## TASK BRIEF
The line containing "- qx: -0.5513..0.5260" marks the end: quote every line from the start of the records below through it, word for word.

Records from a dataset
- Opening Delimiter -

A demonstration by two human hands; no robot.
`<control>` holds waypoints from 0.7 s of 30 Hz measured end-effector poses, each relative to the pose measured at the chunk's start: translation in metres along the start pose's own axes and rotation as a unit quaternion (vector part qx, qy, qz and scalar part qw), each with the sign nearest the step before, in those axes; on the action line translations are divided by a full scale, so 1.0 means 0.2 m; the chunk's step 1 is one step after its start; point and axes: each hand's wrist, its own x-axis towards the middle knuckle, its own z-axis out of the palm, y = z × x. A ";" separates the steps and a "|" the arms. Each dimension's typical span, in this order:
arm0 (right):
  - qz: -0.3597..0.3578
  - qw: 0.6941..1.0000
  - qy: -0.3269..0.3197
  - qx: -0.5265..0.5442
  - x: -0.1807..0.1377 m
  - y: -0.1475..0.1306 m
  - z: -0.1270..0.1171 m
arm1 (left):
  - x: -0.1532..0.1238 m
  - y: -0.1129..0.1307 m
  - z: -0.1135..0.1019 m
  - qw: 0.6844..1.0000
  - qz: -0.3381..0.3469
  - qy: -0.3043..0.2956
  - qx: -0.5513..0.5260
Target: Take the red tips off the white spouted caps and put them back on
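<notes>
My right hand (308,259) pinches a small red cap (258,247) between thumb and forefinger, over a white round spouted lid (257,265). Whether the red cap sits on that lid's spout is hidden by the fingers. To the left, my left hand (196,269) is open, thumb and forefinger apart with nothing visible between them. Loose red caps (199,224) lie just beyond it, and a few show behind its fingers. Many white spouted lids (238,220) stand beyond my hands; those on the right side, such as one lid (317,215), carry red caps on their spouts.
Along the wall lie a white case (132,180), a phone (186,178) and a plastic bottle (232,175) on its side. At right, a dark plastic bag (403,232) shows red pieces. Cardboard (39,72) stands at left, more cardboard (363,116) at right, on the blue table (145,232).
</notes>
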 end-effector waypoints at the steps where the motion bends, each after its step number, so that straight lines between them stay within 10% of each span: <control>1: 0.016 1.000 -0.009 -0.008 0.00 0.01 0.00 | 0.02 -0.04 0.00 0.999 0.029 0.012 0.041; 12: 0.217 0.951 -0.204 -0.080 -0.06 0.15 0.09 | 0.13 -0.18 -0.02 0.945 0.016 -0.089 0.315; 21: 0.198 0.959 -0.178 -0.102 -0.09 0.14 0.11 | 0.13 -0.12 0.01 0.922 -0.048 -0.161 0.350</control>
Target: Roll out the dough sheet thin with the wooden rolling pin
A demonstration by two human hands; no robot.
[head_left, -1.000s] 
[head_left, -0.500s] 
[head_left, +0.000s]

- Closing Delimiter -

## ANSWER TO THIS EXERCISE
A demonstration by two human hands; no robot.
`<control>` holds waypoints from 0.7 s of 30 Hz measured end-effector poses, each relative to the pose measured at the chunk's start: translation in metres along the start pose's own axes and rotation as a unit quaternion (vector part qx, qy, qz and scalar part qw), each with the sign nearest the step before, in those axes; on the action line translations are divided by a full scale, so 1.0 means 0.2 m; the chunk's step 1 is one step after its start; point and axes: each hand's wrist, its own x-axis towards the middle knuckle, its own z-axis out of the palm, y = z × x. A ";" separates the steps and a "|" the arms. Each dimension's typical span, in this order:
arm0 (right):
  - qz: -0.3597..0.3578
  - qw: 0.6941..1.0000
  - qy: -0.3269..0.3197
  - qx: -0.5265..0.5442
  - x: -0.1807..0.1377 m
  - y: -0.1475..0.1306 m
  - z: -0.1270..0.1171 m
arm1 (left):
  - x: -0.1532..0.1238 m
  - y: -0.1129..0.1307 m
  - z: -0.1135..0.1019 m
  - qw: 0.6844..1.0000
  - qz: -0.3381..0.3469
  - qy: -0.3043..0.2956
  - qx: -0.5513..0.5260

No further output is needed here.